For the listing that follows, give again exactly the lines from the one with "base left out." to the one with "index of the", including both.

## RAW DATA
::::::

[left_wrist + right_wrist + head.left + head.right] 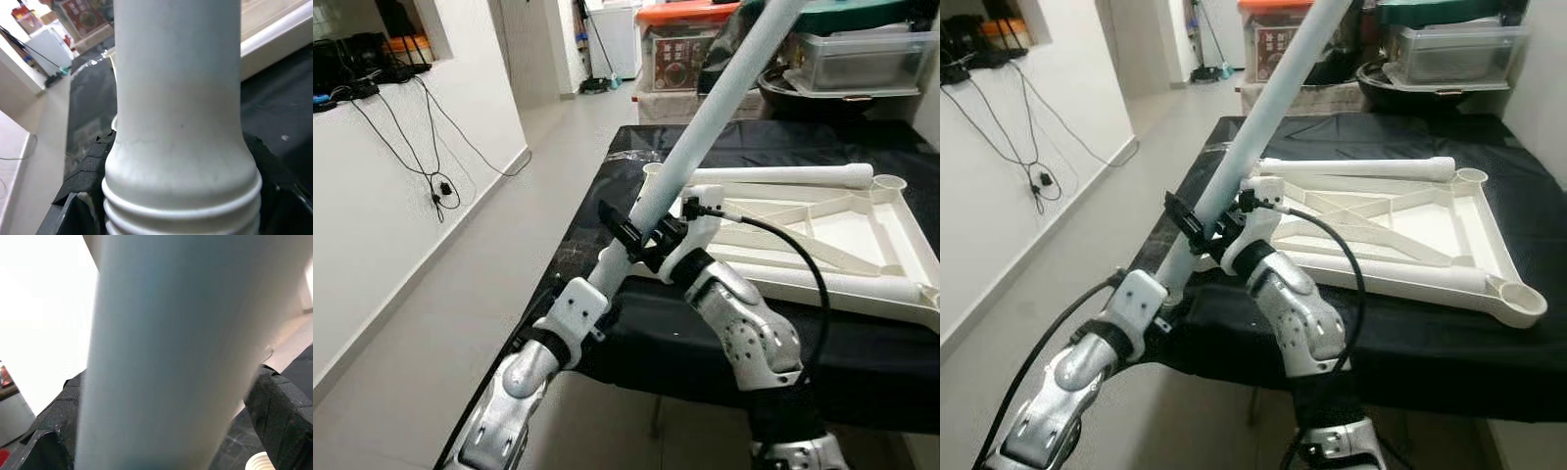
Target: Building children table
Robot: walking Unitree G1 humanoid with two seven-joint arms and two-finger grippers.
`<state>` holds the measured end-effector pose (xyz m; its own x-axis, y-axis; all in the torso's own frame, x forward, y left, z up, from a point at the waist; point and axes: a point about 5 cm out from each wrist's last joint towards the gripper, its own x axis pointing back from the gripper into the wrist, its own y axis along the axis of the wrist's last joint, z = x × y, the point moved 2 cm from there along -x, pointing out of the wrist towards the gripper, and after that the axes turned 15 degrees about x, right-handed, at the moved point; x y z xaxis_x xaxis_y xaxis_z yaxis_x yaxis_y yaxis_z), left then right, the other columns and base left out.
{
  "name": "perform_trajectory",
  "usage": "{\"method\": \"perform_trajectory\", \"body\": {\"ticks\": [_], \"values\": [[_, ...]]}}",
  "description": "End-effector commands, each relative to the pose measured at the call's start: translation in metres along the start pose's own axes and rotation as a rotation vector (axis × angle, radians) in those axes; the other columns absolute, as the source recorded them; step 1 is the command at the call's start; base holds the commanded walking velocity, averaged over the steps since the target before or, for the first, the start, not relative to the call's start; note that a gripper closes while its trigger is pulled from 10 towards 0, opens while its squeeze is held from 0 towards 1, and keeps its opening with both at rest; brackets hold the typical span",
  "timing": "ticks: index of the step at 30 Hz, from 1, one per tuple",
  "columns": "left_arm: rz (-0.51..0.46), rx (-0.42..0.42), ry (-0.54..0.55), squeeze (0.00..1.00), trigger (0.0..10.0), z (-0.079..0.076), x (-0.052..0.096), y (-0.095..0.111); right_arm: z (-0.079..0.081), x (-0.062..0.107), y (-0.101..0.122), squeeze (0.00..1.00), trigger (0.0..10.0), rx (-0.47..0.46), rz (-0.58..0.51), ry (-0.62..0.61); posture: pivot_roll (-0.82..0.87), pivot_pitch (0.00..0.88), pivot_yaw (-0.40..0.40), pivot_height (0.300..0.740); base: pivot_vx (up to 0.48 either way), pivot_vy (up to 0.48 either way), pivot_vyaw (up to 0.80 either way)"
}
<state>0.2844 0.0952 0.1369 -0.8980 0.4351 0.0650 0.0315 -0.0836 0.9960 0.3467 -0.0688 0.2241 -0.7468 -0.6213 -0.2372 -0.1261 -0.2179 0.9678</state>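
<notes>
A long white table leg (724, 98) slants up and to the right over the near left corner of the upturned white tabletop (822, 230). My left gripper (625, 235) is shut on its lower end, just above the threaded rings seen in the left wrist view on the leg (178, 122). Right beside it, my right gripper (671, 240) is also shut on the same leg (166, 357). Two more white legs lie along the tabletop's far edge (773, 176) and near edge (822, 284). Round corner sockets (889, 183) stand open.
The tabletop lies on a table under a black cloth (705, 333). Plastic storage boxes (862, 59) are stacked behind it. A white wall with hanging cables (411, 147) runs along the left, with open grey floor (509, 274) between it and the table.
</notes>
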Motion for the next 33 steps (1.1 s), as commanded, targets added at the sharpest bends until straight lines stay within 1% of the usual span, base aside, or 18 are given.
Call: {"method": "perform_trajectory", "body": {"ticks": [1, 6, 7, 8, 10, 12, 13, 15, 16, 18, 20, 21, 22, 24, 25, 27, 30, 33], "values": [[0.0, 0.008, -0.028, 0.0, 10.0, -0.003, 0.006, 0.002, 0.0, -0.002, 0.001, 0.0, 10.0, -0.047, -0.005, 0.047, 0.0, 0.022, 0.076, 0.74, 0.0, 0.0, 0.0], [0.006, 0.06, -0.038, 0.0, 10.0, -0.005, 0.012, 0.001, 0.001, -0.001, 0.003, 0.0, 10.0, -0.104, -0.005, 0.128, 0.0, 0.024, 0.073, 0.74, 0.0, 0.0, 0.0], [0.003, 0.124, -0.042, 0.0, 10.0, -0.006, 0.017, 0.002, 0.003, 0.001, 0.005, 0.0, 10.0, -0.151, -0.015, 0.189, 0.0, 0.026, 0.072, 0.74, 0.0, 0.0, 0.0], [0.003, 0.124, -0.042, 0.0, 10.0, -0.006, 0.017, 0.002, 0.003, 0.001, 0.005, 0.0, 10.0, -0.151, -0.015, 0.189, 0.0, 0.026, 0.072, 0.74, 0.0, 0.0, 0.0], [-0.009, 0.26, -0.059, 0.0, 10.0, -0.012, 0.024, 0.006, 0.007, 0.007, 0.01, 0.0, 10.0, -0.227, -0.034, 0.31, 0.0, 0.026, 0.072, 0.74, 0.0, 0.0, 0.0], [-0.02, 0.371, -0.075, 0.0, 10.0, -0.017, 0.028, 0.01, 0.01, 0.01, 0.012, 0.0, 10.0, -0.258, -0.043, 0.375, 0.0, 0.026, 0.072, 0.74, 0.0, 0.0, 0.0], [-0.02, 0.371, -0.075, 0.0, 10.0, -0.017, 0.028, 0.01, 0.01, 0.01, 0.012, 0.0, 10.0, -0.258, -0.043, 0.375, 0.0, 0.026, 0.072, 0.74, 0.0, 0.0, 0.0], [-0.024, 0.489, -0.085, 0.0, 10.0, -0.024, 0.032, 0.012, 0.01, 0.011, 0.012, 0.0, 10.0, -0.27, -0.048, 0.408, 0.01, 0.027, 0.068, 0.74, 0.0, 0.0, 0.0], [-0.024, 0.489, -0.085, 0.0, 10.0, -0.024, 0.032, 0.012, 0.01, 0.011, 0.012, 0.0, 10.0, -0.27, -0.048, 0.408, 0.01, 0.027, 0.068, 0.74, 0.0, 0.0, 0.0], [-0.025, 0.572, -0.092, 0.0, 10.0, -0.029, 0.036, 0.014, 0.01, 0.011, 0.012, 0.0, 10.0, -0.264, -0.047, 0.439, 0.01, 0.026, 0.065, 0.74, 0.0, 0.0, 0.0], [-0.025, 0.572, -0.092, 0.0, 10.0, -0.029, 0.036, 0.014, 0.01, 0.011, 0.012, 0.0, 10.0, -0.264, -0.047, 0.439, 0.01, 0.026, 0.065, 0.74, 0.0, 0.0, 0.0], [-0.026, 0.595, -0.102, 0.0, 10.0, -0.032, 0.038, 0.014, 0.01, 0.011, 0.011, 0.0, 10.0, -0.262, -0.042, 0.452, 0.01, 0.025, 0.066, 0.74, 0.0, 0.0, 0.0], [-0.026, 0.595, -0.102, 0.0, 10.0, -0.032, 0.038, 0.014, 0.01, 0.011, 0.011, 0.0, 10.0, -0.262, -0.042, 0.452, 0.01, 0.025, 0.066, 0.74, 0.0, 0.0, 0.0], [0.007, 0.645, -0.152, 0.0, 10.0, -0.041, 0.049, 0.011, 0.013, 0.012, 0.008, 0.0, 10.0, -0.252, -0.016, 0.518, 0.01, 0.023, 0.063, 0.74, 0.0, 0.0, 0.0], [0.007, 0.645, -0.152, 0.0, 10.0, -0.041, 0.049, 0.011, 0.013, 0.012, 0.008, 0.0, 10.0, -0.252, -0.016, 0.518, 0.01, 0.023, 0.063, 0.74, 0.0, 0.0, 0.0], [0.045, 0.68, -0.203, 0.0, 10.0, -0.046, 0.059, 0.009, 0.016, 0.014, 0.007, 0.0, 10.0, -0.254, 0.003, 0.579, 0.01, 0.022, 0.062, 0.74, 0.0, 0.0, 0.0], [0.063, 0.692, -0.235, 0.0, 10.0, -0.049, 0.064, 0.008, 0.018, 0.015, 0.007, 0.0, 10.0, -0.252, 0.01, 0.601, 0.01, 0.022, 0.062, 0.74, 0.0, 0.0, 0.0], [0.137, 0.728, -0.377, 0.0, 10.0, -0.06, 0.081, 0.006, 0.026, 0.021, 0.006, 0.0, 10.0, -0.235, 0.035, 0.692, 0.01, 0.022, 0.062, 0.74, 0.0, 0.0, 0.0]]}}
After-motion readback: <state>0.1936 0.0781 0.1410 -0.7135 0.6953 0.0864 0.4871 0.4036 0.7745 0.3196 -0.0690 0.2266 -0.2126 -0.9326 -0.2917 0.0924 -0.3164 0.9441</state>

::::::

## EXPECTED ANSWER
`<state>` holds the measured end-effector pose (xyz m; its own x-axis, y-axis; all in the torso's own frame, x forward, y left, z up, from a point at the waist; point and axes: a point about 5 cm out from each wrist's last joint towards the gripper, its own x axis pointing back from the gripper into the wrist, its own y axis along the axis of the wrist's last joint, z = x × y, the point moved 2 cm from there along -x, pointing out of the wrist towards the gripper, and after that the axes turned 15 degrees about x, right-handed, at the moved point; x y z xaxis_x xaxis_y xaxis_z yaxis_x yaxis_y yaxis_z), left then right, the other columns and base left out.
{
  "name": "perform_trajectory",
  "usage": "{\"method\": \"perform_trajectory\", \"body\": {\"ticks\": [_], \"values\": [[_, ...]]}}",
  "description": "End-effector commands, each relative to the pose measured at the call's start: translation in metres along the start pose's own axes and rotation as a rotation vector (axis × angle, radians) in those axes; the other columns absolute, as the source recorded them; step 1 is the command at the call's start; base holds the commanded walking velocity, averaged over the steps since the target before or, for the first, the start, not relative to the call's start; note that a gripper closes while its trigger is pulled from 10 towards 0, opens while its squeeze is held from 0 towards 1, and keeps its opening with both at rest; brackets hold the typical span",
  "timing": "ticks: index of the step at 30 Hz, from 1, one per tuple",

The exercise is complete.